#cheap car batteries
Price doesn’t guarantee quality, when it comes to car batteries. In fact, in one leading test, cheap car batteries often outclass more expensive ones. A case in point is the Walmart-exclusive EverStart MAXX-24F (Est. $105). While various sizes of the EverStart do lag a tiny bit behind some better premium brands, such as DieHard and Optima, they are not very far behind. Many finish toward the top among similarly sized batteries, and some are deemed to be good enough values to earn Best Buy status.
For example, the cold-weather "North" version (EverStart MAXX-24FN) scores just a few points less than the pricier DieHard Advanced Gold 50778 (Est. $175) that tops our Best Passenger Car Batteries section. Ironically, the EverStart "North" doesn’t do quite as well in cold temperatures as the DieHard. The EverStart’s cold-cranking amps (CCA) and oops-I-left-my-headlights-on reserve capacity prove very good, but not quite as excellent as the DieHard’s (the EverStart claims 750 CCA, versus 775 for the DieHard). Both batteries endure repeated hot-weather draining and recharging, though. (The MAXX-24FN is no longer available at Walmart.com, although the MAXX-24F is.)
This battery has also been largely well received by owners — albeit based on limited feedback. Users don’t report the super-long life that DieHard battery owners do, and reports of batteries that failed prematurely are not unheard of, but most say they’ve gotten long life out of their EverStart batteries — four years (or more) in some cases. At CarsDirect.com, Andrew Kaufman says that EverStart batteries are made by the same maker (Johnson Controls) that makes some of the premium brands (DieHard, for example). "These have excellent performance and are very affordable," he says.

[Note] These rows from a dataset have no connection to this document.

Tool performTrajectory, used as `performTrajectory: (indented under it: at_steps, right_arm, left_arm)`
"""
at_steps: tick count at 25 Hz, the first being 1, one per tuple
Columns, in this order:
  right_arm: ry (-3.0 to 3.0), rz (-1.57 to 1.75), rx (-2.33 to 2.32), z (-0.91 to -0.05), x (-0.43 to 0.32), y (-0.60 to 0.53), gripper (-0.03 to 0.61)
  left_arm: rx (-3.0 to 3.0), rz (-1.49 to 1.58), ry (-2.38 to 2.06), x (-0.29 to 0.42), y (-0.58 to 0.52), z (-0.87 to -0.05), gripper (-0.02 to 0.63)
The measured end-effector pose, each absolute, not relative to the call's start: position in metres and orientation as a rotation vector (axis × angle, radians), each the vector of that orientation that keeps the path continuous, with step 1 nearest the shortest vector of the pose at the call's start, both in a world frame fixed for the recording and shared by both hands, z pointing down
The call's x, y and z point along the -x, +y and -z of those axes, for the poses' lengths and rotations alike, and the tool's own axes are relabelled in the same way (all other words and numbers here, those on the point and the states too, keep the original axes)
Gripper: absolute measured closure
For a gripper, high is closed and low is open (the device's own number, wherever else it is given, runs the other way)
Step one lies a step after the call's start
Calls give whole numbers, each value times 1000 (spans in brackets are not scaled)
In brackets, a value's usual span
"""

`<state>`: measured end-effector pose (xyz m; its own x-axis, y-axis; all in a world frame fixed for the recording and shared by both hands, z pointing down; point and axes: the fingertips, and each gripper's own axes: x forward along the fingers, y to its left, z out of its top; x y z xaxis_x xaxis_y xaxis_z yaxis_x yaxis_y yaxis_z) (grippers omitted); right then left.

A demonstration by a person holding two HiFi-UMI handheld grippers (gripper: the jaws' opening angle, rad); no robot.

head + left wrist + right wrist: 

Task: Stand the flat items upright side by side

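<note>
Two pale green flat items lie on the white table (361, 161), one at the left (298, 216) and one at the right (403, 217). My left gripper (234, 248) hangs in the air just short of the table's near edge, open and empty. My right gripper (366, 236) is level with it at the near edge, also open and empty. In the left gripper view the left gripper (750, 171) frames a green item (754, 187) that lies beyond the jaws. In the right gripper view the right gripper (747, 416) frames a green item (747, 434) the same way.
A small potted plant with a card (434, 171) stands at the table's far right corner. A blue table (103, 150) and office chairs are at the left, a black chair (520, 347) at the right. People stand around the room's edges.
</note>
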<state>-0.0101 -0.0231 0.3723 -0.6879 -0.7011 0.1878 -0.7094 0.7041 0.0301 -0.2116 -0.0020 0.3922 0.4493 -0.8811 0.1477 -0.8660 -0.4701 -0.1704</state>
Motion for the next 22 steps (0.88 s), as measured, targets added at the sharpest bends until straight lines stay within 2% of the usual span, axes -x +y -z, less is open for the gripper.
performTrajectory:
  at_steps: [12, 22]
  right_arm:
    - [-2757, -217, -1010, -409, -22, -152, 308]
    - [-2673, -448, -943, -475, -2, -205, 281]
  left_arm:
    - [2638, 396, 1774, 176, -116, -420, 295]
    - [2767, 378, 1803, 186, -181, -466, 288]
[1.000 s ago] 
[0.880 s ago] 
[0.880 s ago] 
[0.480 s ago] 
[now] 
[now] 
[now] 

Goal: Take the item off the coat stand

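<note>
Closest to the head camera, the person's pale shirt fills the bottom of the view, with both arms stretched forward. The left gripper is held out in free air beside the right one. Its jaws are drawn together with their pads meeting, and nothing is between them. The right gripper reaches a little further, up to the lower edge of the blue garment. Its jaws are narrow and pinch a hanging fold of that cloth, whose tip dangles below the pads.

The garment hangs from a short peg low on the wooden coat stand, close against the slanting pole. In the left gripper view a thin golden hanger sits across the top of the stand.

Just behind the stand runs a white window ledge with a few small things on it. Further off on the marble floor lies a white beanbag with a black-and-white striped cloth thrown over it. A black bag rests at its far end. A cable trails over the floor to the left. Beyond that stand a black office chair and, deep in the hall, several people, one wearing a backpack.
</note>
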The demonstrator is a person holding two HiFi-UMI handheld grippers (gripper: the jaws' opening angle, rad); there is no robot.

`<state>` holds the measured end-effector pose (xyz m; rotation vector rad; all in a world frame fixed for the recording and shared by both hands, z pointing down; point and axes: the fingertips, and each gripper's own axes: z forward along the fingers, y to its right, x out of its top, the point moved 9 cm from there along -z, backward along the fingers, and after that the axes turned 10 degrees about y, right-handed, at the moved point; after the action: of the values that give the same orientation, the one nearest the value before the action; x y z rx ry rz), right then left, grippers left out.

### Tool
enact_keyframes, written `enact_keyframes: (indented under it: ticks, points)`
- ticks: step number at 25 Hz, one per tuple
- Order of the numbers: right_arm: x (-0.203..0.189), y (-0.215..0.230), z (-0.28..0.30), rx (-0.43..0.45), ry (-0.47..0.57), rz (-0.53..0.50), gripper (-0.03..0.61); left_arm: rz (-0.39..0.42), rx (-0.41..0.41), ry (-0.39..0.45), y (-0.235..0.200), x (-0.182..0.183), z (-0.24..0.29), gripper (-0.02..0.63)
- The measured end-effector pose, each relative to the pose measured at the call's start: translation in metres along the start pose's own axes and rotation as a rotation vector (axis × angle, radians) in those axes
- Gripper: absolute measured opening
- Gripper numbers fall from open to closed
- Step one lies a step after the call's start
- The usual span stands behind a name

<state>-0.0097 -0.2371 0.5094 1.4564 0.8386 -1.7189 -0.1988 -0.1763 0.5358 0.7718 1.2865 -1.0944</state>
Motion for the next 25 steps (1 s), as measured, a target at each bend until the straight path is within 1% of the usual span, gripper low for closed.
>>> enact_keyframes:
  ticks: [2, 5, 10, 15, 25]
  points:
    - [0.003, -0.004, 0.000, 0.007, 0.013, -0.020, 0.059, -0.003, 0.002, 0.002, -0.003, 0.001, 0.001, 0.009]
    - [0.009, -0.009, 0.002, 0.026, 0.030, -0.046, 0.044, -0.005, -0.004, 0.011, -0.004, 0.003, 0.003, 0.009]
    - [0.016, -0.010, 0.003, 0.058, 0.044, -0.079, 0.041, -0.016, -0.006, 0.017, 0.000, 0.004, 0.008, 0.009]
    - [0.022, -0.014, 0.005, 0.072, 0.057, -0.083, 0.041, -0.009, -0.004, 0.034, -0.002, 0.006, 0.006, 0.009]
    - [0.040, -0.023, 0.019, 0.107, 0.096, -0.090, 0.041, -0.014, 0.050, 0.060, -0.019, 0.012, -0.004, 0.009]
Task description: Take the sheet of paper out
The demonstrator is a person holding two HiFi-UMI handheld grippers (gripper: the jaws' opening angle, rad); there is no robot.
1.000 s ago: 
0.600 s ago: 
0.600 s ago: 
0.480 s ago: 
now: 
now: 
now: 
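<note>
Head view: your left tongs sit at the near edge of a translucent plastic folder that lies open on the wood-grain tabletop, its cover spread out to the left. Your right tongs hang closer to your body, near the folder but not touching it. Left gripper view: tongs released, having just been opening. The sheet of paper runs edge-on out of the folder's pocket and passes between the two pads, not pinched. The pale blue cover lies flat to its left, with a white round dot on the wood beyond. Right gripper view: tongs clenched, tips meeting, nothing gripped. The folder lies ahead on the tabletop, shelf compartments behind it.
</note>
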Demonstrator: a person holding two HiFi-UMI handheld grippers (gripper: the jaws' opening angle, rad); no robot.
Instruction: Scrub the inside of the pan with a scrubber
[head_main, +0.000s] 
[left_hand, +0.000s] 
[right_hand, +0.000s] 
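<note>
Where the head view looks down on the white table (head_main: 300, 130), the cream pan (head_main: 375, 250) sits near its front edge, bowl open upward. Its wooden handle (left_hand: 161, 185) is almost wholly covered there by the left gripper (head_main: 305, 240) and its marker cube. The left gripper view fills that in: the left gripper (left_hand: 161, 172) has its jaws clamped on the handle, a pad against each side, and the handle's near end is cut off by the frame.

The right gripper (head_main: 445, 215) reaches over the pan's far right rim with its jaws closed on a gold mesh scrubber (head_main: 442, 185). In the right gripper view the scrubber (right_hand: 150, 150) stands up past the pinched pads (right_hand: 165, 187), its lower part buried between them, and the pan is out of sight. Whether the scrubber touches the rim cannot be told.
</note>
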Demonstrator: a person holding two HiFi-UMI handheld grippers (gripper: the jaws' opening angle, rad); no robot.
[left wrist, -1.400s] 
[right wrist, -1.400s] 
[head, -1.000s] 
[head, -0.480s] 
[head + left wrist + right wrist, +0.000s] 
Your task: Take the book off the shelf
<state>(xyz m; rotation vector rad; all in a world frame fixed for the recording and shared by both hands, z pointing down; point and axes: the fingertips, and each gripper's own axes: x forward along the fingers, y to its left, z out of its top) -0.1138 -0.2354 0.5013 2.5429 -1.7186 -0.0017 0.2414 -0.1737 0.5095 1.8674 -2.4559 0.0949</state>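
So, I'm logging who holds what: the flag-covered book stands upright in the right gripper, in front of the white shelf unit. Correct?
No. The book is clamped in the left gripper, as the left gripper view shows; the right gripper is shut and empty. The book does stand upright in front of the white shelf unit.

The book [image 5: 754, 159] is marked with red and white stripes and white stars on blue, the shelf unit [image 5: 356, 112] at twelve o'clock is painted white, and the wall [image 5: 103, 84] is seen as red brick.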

Like the DieHard, the EverStart MAXX-24F carries a three-year warranty, with free replacement if it fails to hold a charge during that time. A few owners say they did have to make a warranty claim, and Walmart replaced the batteries with no problems — even, a couple of times, when the battery would still start the car but capacity tested low on Walmart’s meter. And unlike Sears, Walmart installs batteries for free.
A Group 24F battery, the EverStart MAXX-24F fits many Japanese import cars. If you need a Group 48 battery, typically used in European import cars, consider the EverStart MAXX-H6 . In expert tests, both EverStarts finish neck-and-neck on reserve capacity and cold-cranking performance (the MAXX-H6 claims 730 cold-cranking amps, to the MAXX-24F’s 750), although the MAXX-H6 doesn’t last quite as long in the hot-weather drain-and-recharge test. Still, the MAXX-H6 earns very good scores across the board, and it’s also rated well at Walmart.com, though again that’s not based on extensive feedback.
Costco’s Kirkland car batteries were once the darling of experts and car owners — the best bargain battery around, boasting a super-long life and an equally super warranty. But Costco has quit selling them.
"Interstate batteries have replaced the Kirkland branded car batteries at your local Costco," ConsumerPete.com reports. Car owners all over the Internet confirm (and lament) the change. However, others wonder whether there’s really much difference: Both Interstate and the late Kirkland batteries are made by Johnson Controls.
One area where there definitely is a difference is in the warranty. Kirkland car batteries carried a 36-month free replacement warranty, with a prorated warranty up to 100 months (you’d get a percentage of the purchase price back if the battery failed during that time). But Costco’s Interstate car batteries carry a flat 42-month replacement warranty, ConsumerPete.com says.
Buying your battery from Costco has its tradeoffs: Membership costs $55 per year, and Costco doesn’t install car batteries. User feedback for the Costco Interstate batteries is not available, and none appear to have undergone expert testing.
You can also buy Interstate batteries online and from car mechanics, though the specifications — and value — might be different. Interstate Batteries sold through independent retailers do test out well in expert reviews, but are notably pricier. For example, Kirkland’s $85 Group 65 battery (used in many large vehicles) once topped the charts for that size group. Now, the much pricier Interstate MT7-65 (Est. $275) enjoys that honor.